The Dockerfile below installs Miniconda and conda-build
, which it uses to build the R package binaries. These are binaries that must be installed with conda
, rather than through R directly.
I use mamba
and boa
, which provide faster alternatives to conda install
and conda build
, respectively.
Every time conda
/mamba
builds an R package, it fetches all dependencies from scratch. To speed this up, I install R in the docker build
process so that it’s cached. Finally I hardcode the script that’s used to build the R package, depending on whether a version is specified.
ARG OS_IDENTIFIER=ubuntu
ARG OS_TAG=20.04
ARG PLATFORM=linux/amd64
FROM --platform=${PLATFORM} ${OS_IDENTIFIER}:${OS_TAG}
ENV LANG en_US.UTF-8
RUN apt-get update && apt-get install -y curl
# Install Miniconda and conda-build, which is needed to compile R packages
# for conda-forge
ARG MINICONDA_VERSION=py38_4.9.2
ARG MINICONDA_INSTALLER=Miniconda3-${MINICONDA_VERSION}-Linux-x86_64.sh
RUN curl -LO https://repo.anaconda.com/miniconda/${MINICONDA_INSTALLER} \
&& bash ${MINICONDA_INSTALLER} -p /miniconda -b \
&& rm ${MINICONDA_INSTALLER}
ENV PATH=/miniconda/bin:${PATH}
RUN conda install conda-build
# Mamba is much faster for installing packages, and boa lets us use it
# when building packages
RUN conda install -c conda-forge mamba boa
# conda-build (and its mamba equivalent) will always reach out to a repository
# to install dependencies, rather than using pre-installed packages. However,
# by installing r-base now we can cache the required packages, so that R
# doesn't have to be downloaded each time a package is built.
ENV R_VERSION=4.0.3
RUN mamba install -c conda-forge r-base=${R_VERSION}
# Compiled packages are outputted to this directory. When this container is run,
# /packages can be used as a target for -v
RUN mkdir -p /packages/R-{$R_VERSION}
RUN echo "#!/bin/bash" > build_r_package.sh \
&& echo ' \n\
package=$1 \n\
version=$2 \n\
if [[ -n "$2" ]]; then \n\
echo "Building r-$package-$version" \n\
conda skeleton cran --version $version $package \n\
conda mambabuild --R ${R_VERSION} -c conda-forge --output-folder /packages/R-${R_VERSION} r-$package-$version \n\
else \n\
echo "Building r-$package" \n\
conda skeleton cran $package \n\
conda mambabuild --R ${R_VERSION} -c conda-forge --output-folder /packages/R-${R_VERSION} r-$package \n\
fi ' >> build_r_package.sh \
&& chmod +x build_r_package.sh
ENTRYPOINT ["/build_r_package.sh"]
Even with mamba
this is a slow process — it takes over 10 minutes to compile the glue
package, which has minimal dependencies.
Method 2: Just R
Using just R requires a bit more logic. I’ve separated out some R helper scripts, as well as the bash script that does the actual building. I start with rocker
which already has R installed. I also need the remotes
package to install package dependencies.
FROM rocker/r-ver:4.0.3
RUN apt-get update && apt-get install -y curl
RUN Rscript -e 'install.packages("remotes")'
ENV R_VERSION=4.0.3
RUN mkdir -p /packages/R-${R_VERSION}
RUN mkdir /scripts
ADD helpers.R /scripts/helpers.R
ADD build-R-package.sh /scripts/build-R-package.sh
RUN chmod +x /scripts/build-R-package.sh
ENTRYPOINT ["/scripts/build-R-package.sh"]
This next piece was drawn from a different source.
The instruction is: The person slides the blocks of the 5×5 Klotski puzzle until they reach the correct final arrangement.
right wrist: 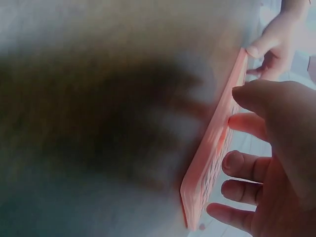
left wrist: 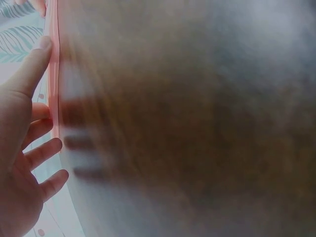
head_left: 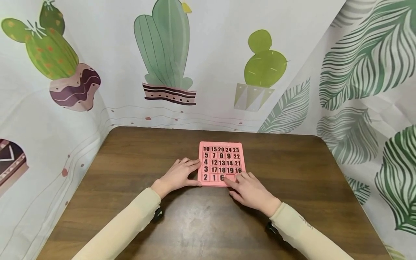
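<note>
A pink sliding number puzzle [head_left: 222, 166] lies flat on the table, its black-numbered tiles in rows within a raised frame. My left hand [head_left: 179, 175] is at its left side, the thumb by the near left corner and the forefinger on the left edge, fingers loosely extended. On the bottom row, just right of the 6 tile, the forefinger of my right hand [head_left: 251, 189] touches down. Its other fingers reach over the right edge near the 16 tile, and part of that row is hidden under them. Both hands also flank the pink frame [right wrist: 210, 163] in the right wrist view.
A dark brown wooden table [head_left: 146, 151] with rounded far corners carries the puzzle. Behind and beside it hangs a white cloth [head_left: 214, 65] printed with cacti and leaves. Dark bands show at both sleeve cuffs.
</note>
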`<state>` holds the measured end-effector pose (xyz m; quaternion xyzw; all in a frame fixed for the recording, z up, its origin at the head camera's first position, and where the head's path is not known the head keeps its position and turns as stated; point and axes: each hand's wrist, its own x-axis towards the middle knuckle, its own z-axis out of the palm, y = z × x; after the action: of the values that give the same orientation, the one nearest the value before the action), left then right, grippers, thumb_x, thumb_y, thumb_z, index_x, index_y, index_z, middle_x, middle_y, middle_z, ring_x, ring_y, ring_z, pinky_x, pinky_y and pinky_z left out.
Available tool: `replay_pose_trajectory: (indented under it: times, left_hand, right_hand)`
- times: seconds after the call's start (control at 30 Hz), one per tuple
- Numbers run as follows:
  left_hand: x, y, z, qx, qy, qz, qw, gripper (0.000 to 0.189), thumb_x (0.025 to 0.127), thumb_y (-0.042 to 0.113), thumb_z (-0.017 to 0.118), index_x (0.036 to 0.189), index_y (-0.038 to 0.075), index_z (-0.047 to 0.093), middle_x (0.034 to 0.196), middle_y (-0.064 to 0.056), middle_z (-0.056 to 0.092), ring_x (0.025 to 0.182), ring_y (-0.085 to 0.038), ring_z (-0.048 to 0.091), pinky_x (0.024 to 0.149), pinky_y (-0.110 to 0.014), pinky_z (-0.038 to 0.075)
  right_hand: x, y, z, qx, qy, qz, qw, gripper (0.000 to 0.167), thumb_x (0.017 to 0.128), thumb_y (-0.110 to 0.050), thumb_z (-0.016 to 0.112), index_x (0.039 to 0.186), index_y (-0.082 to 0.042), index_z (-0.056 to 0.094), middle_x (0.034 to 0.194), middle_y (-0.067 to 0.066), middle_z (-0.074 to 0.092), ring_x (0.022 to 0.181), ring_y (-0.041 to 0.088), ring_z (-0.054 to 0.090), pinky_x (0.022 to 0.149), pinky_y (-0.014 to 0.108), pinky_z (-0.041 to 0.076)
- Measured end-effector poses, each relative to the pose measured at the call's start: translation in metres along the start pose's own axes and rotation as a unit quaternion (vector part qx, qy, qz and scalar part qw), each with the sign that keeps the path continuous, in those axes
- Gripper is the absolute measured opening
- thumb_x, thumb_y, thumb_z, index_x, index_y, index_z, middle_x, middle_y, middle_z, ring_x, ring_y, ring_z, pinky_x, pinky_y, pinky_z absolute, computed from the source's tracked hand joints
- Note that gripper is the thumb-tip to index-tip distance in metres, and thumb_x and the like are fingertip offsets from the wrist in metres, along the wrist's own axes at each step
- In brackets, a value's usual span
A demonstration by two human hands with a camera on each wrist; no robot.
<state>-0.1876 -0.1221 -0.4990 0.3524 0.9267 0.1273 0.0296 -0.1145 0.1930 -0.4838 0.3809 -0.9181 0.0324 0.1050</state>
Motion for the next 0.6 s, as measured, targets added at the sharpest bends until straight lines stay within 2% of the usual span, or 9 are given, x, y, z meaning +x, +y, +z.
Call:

The R helper functions I need query CRAN to determine the latest available version of a package. If the desired version is not the latest, then the source needs to be downloaded from the CRAN archives.
cran_version <- function(package) {
if (is.null(getOption("repos")) || getOption("repos") == "@CRAN@") {
options(repos = c(CRAN = "https://cloud.r-project.org/"))
}
available <- as.data.frame(available.packages())
filtered <- available[available$Package == package,]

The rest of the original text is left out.